In her workgroup of presentations, Ingrid Bartel wants to bring the attention to the very moment, which will fix a subtle image content in an arranged situation. Those visually gathered elements within that often theatrically arranged imagery create a tension arc between hint and clarity, attraction and dislike, and furthermore between harmony and the dramatic. Her detailed and conceptual language of images reveals the influence of a surreal imagery and thereby it depicts her own emotional world. The persons, who are often represented in movement, communicate tranquilness and immobility, which seems unsettling. By the use of a cool coloration, this atmosphere is even strengthened. Individual things are getting into focus in order to underline the drama of the theatrical scenery. Again and again, mirrors and reflections, that distort the space, are used as part of the presentation. Morbid empty houses or a derelict castle are used as locations of the staging. By the use of the photographic act of the image formation, the photographer’s inner pictures are made visible.
For more than ten years, Ingrid Bartel’s photography has been engaging explicitly with the topic “woman” and her role in society. This artistic work is about identity, presence, visibility and readability, but also about the context, in which being a woman happens and is perceived. In this process, series are created, which are mostly working side by side as triptychs. Due to her age, the photographer represents the generation between the feminist avant-garde of the 1970s and today’s feminist art. Her portrait style positions itself at the interface between artistic and fashion photography.
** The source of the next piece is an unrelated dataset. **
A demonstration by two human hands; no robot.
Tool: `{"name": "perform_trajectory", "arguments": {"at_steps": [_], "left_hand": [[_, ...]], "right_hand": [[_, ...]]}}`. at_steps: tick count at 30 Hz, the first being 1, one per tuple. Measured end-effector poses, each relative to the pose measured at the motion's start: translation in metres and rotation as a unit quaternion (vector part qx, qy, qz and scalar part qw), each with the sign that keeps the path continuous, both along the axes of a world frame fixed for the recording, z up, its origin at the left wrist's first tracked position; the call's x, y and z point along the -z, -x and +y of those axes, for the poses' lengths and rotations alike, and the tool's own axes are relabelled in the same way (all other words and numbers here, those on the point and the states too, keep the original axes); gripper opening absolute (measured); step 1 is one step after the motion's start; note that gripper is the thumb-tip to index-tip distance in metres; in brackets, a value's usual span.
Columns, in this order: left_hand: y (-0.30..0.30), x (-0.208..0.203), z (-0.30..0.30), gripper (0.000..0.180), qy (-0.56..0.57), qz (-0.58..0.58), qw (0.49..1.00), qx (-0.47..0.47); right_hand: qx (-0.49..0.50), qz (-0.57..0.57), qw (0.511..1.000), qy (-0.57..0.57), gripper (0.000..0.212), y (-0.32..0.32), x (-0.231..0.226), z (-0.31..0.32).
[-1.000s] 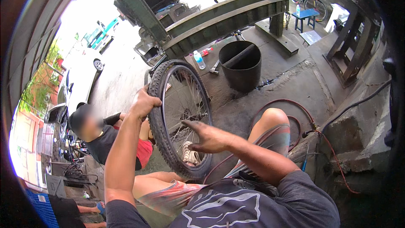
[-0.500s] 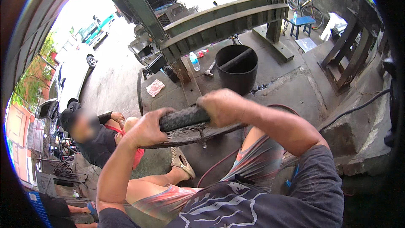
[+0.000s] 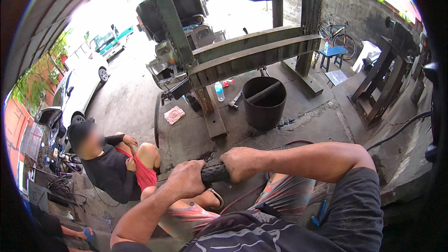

Often her work is being shaped by a surrealistic visual language with a fantastic note, which achieves to convey a certain atmosphere by the use of strong light-shadow-contrast.
Overlays and multiple exposures build the base for the settings and the tension arcs of Ingrid Bartel’s flower images. Reminding of Robert Mapplethorpe, who was able to present floral still lifes in the way of erotic subjects, Ingrid Bartel is playing with the moment of deconstruction within her work. It is a process of creating sculptures, which allows new objects to be created, depending on blossoms and seasons. Each poppy is different and will be newly arranged again and again. As well as nature will never create identical things, something new is created by differently arranged blossoms. Something immortal is built, even if the process of decay has already started. Thus, the act of withering is paused and stopped through the act of photography.
Characterized by the photographic perfectionism of one Walter Peterhans, who arranged his works perfectly and who’s clear image structure and exact lighting are the main inspiration, all still lifes are being set into scene. With regard to the playfully artistic handling of the photography in Bauhaus style, Ingrid Bartel’s still lifes showg their very own reality. Materiality, composition and form are at the focus of her photographic interest in this series of works. Light and shadow, as well as a very pointed color composition are shaping her style and make the photographs reminding of paintings of the New Objectivity.